This seems like a story with too much missing

I can't even tell if you are separated or if the different states thing is temporary for practical/work/study reasons


----------



## Stonewall (Jul 5, 2011)

Make a decision to break the cycle. It only takes one persoon to break an impass. If he is acting that way towards you then don't respond in kind. Walk away and say you don't want this twisted relationship. Tell him when he wants to treat you with respect then you will talk. But thhose same rules would have to apply to you.
_Posted via Mobile Device_


----------



## This is me (May 4, 2011)

I agree with Stonewall. One person can make a difference. I see there is love here and it is salvageable, but you really have to put your ego down just like someone who quits smoking has to make up their mind to change the behavior.

Love is the answer.


----------



## SprucHub (Jan 13, 2012)

Why, if you are like this, will it be better with someone else?

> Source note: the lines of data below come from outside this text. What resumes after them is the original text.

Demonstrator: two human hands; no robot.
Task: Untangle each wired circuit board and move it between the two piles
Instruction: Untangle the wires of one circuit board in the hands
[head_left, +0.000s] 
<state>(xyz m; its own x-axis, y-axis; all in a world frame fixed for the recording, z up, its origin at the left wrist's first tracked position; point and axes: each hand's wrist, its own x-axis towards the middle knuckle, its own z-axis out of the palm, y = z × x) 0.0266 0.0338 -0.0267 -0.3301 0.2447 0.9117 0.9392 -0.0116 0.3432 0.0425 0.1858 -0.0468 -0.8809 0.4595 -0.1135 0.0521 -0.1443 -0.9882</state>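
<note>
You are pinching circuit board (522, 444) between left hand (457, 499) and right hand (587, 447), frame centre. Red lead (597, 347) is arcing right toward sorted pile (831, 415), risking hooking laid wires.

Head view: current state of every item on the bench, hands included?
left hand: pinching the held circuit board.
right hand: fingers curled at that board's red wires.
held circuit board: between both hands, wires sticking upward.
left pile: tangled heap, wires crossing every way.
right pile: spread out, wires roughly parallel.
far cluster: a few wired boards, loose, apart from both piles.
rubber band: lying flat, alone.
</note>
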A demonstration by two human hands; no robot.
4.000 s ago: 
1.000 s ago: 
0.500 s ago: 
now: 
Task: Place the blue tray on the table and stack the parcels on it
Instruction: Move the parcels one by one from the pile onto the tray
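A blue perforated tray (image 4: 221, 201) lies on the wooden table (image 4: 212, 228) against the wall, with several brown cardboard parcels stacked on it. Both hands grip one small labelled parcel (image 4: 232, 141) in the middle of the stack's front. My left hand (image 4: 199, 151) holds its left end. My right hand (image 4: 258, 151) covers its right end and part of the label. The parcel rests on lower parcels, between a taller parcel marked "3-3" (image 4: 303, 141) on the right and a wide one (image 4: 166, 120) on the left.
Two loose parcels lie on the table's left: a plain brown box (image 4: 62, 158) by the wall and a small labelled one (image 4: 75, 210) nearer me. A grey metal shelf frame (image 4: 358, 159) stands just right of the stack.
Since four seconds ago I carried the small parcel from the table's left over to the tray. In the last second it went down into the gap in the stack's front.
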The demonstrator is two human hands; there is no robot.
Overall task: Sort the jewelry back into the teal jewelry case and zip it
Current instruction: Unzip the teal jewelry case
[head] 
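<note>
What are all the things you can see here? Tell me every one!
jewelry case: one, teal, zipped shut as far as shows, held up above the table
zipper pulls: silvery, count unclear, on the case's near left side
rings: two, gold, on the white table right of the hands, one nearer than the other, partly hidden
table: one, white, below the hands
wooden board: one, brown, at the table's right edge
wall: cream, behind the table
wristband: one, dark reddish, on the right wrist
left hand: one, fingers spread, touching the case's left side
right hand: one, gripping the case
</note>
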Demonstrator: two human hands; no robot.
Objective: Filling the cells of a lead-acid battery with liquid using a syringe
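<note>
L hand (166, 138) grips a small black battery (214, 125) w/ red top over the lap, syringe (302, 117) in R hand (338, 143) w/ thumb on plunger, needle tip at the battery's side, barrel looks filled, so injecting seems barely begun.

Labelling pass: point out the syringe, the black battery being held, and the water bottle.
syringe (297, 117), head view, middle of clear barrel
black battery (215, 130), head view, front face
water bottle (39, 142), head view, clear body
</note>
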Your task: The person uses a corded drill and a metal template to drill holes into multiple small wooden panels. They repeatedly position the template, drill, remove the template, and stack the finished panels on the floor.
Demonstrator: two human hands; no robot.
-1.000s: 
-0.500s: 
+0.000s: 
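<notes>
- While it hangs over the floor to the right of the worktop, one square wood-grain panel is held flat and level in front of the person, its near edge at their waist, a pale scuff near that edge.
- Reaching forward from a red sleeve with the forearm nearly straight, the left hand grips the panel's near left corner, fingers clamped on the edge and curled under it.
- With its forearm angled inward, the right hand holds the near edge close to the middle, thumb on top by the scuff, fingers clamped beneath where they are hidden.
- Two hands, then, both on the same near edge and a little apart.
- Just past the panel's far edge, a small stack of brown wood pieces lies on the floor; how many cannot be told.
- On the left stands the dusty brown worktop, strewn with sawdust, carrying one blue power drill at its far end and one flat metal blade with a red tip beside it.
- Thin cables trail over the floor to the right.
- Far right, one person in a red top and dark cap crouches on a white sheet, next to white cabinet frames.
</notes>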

Anyone that begins an a discussion or argument aware of the fact that he cannot admit he is wrong and cannot accept constructive criticism from someone that loves him and committed to spend her life with him is simply wrong for engaging in the discussion. 

It is not ego that prevents you from admitting you are wrong, it is pride and self-doubt. If you thought highly of yourself, you would not be afraid to be wrong. If the other person knows you are wrong, and you know you are wrong, then you are sacrificing your dignity for your pride.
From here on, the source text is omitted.